:: DATASET CONTENT ::
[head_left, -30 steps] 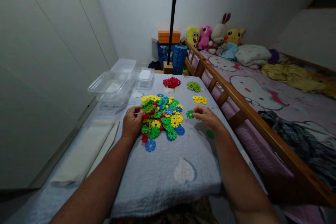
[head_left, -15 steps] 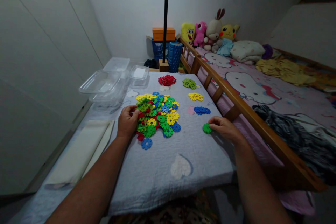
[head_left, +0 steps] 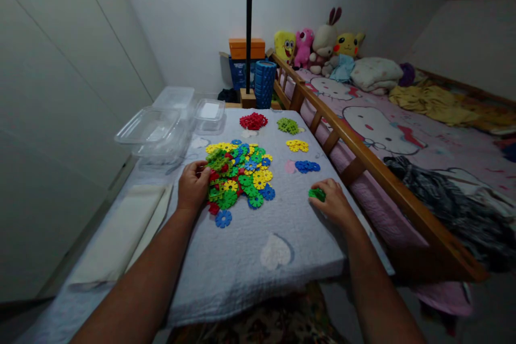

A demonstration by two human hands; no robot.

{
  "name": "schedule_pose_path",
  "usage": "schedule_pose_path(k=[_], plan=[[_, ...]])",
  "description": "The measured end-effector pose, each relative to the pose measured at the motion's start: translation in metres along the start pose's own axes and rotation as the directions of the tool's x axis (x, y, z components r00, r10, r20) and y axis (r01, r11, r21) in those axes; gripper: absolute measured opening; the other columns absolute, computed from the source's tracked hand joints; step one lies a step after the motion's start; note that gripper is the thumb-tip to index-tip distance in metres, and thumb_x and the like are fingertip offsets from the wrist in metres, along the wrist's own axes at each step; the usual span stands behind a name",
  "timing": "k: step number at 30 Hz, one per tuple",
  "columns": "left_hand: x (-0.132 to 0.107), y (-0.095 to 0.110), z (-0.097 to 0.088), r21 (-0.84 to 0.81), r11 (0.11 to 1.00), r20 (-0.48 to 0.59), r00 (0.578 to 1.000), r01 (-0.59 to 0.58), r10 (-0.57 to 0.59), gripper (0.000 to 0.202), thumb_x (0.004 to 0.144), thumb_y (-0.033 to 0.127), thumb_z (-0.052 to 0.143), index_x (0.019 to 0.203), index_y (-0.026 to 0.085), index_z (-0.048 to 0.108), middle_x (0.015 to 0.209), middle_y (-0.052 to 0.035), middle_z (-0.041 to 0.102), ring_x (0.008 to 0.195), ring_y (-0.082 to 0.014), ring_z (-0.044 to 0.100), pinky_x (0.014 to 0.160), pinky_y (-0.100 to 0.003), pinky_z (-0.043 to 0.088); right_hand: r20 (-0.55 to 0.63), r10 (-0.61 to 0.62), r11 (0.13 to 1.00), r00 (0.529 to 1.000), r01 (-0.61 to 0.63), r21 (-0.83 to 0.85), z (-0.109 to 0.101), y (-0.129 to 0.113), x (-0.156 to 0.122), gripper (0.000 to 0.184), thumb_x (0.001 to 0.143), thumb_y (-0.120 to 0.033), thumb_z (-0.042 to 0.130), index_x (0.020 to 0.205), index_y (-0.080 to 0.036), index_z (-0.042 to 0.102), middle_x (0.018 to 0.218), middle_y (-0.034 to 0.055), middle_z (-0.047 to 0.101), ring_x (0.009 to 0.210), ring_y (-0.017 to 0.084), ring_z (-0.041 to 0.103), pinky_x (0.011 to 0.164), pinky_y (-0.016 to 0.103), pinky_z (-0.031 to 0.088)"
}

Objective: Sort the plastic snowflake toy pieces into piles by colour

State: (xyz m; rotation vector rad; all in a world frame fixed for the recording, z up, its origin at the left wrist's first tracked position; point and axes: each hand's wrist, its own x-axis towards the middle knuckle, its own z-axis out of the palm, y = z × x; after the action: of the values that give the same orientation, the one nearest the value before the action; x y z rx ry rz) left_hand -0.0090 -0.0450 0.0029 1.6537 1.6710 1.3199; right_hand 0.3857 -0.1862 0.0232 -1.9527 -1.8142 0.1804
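Observation:
A mixed pile of notched plastic snowflake discs and square pieces point(head_left: 242, 172) lies on the cloth-covered table, in green, yellow, blue and red. Against the pile's left edge rests my left hand point(head_left: 194, 185), its fingers curved with a gap between thumb and forefinger; I see nothing held. My right hand point(head_left: 334, 201) has its fingers around green snowflake discs point(head_left: 316, 194) low over the table's right side. Beyond it lie small single-colour groups: blue discs point(head_left: 307, 166), yellow discs point(head_left: 297, 145), light green pieces point(head_left: 288, 126) and red pieces point(head_left: 253, 121). One blue disc point(head_left: 223, 219) lies apart near the pile.
Clear plastic containers point(head_left: 155, 131) stand at the back left, with a smaller lidded one point(head_left: 209, 113) beside them. A folded cream cloth point(head_left: 121, 231) lies at the left. A wooden bed rail point(head_left: 363, 166) runs along the right, and a black pole point(head_left: 249, 27) rises behind the table.
My right hand has moved its fingers further over the green discs, now covering more of them. My left hand stays by the pile. The whole view has shifted slightly.

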Motion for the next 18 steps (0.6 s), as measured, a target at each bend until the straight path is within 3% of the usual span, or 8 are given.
schedule_pose_path(k=[5, 10, 18], plan=[[0.001, 0.000, 0.000, 0.006, 1.000, 0.008, 1.000, -0.003, 0.003, 0.032, 0.083, 0.043, 0.058, 0.103, 0.020, 0.069, 0.098, -0.0049, 0.067, 0.087, -0.0208, 0.065, 0.091, -0.037, 0.054, -0.042, 0.020, 0.999, 0.999, -0.022, -0.049, 0.006, 0.000, -0.009, 0.021, 0.079, -0.029, 0.068, 0.098, -0.022, 0.074, 0.105, 0.0100, 0.062, 0.102, 0.029, 0.057, 0.097, 0.044, 0.046], [0.001, 0.002, 0.000, -0.006, 1.000, 0.023, 1.000, 0.016, -0.016, 0.032, 0.083, 0.043, 0.058, 0.103, 0.020, 0.068, 0.099, -0.0049, 0.067, 0.086, -0.0206, 0.065, 0.090, -0.037, 0.055, -0.140, 0.047, 0.995, 0.989, -0.058, -0.081, 0.012, 0.009, -0.011, 0.038, 0.078, -0.036, 0.070, 0.114, -0.022, 0.072, 0.132, 0.0144, 0.059, 0.120, 0.034, 0.054, 0.104, 0.049, 0.044], [0.002, 0.001, 0.001, -0.006, 1.000, 0.026, 1.000, 0.010, -0.010, 0.033, 0.083, 0.043, 0.057, 0.105, 0.020, 0.068, 0.101, -0.0053, 0.066, 0.088, -0.0211, 0.065, 0.091, -0.037, 0.054, -0.094, 0.082, 0.996, 0.992, -0.085, -0.026, 0.015, 0.010, -0.012, 0.035, 0.079, -0.036, 0.069, 0.112, -0.023, 0.072, 0.133, 0.0144, 0.062, 0.124, 0.035, 0.054, 0.107, 0.053, 0.042]])
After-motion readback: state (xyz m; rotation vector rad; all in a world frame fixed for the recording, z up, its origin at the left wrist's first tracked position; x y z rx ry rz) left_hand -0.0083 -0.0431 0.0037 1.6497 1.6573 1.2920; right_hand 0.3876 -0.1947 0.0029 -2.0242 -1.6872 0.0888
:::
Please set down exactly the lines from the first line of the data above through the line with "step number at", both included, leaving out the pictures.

— REPLY TO THE TASK —
[head_left, -30 steps] 
[head_left, -15 steps] 
[head_left, +0 steps] 

A demonstration by two human hands; no robot.

{
  "name": "schedule_pose_path",
  "usage": "schedule_pose_path(k=[_], plan=[[_, ...]])",
  "description": "The measured end-effector pose, each relative to the pose measured at the motion's start: translation in metres along the start pose's own axes and rotation as the directions of the tool's x axis (x, y, z components r00, r10, r20) and y axis (r01, r11, r21) in those axes; gripper: absolute measured opening; the other columns absolute, computed from the source's tracked hand joints; step one lies a step after the motion's start; note that gripper is the thumb-tip to index-tip distance in metres, and thumb_x and the like are fingertip offsets from the wrist in metres, along the wrist's own axes at each step; the usual span stands behind a name",
  "timing": "k: step number at 30 Hz, one per tuple",

There is nothing more to the output.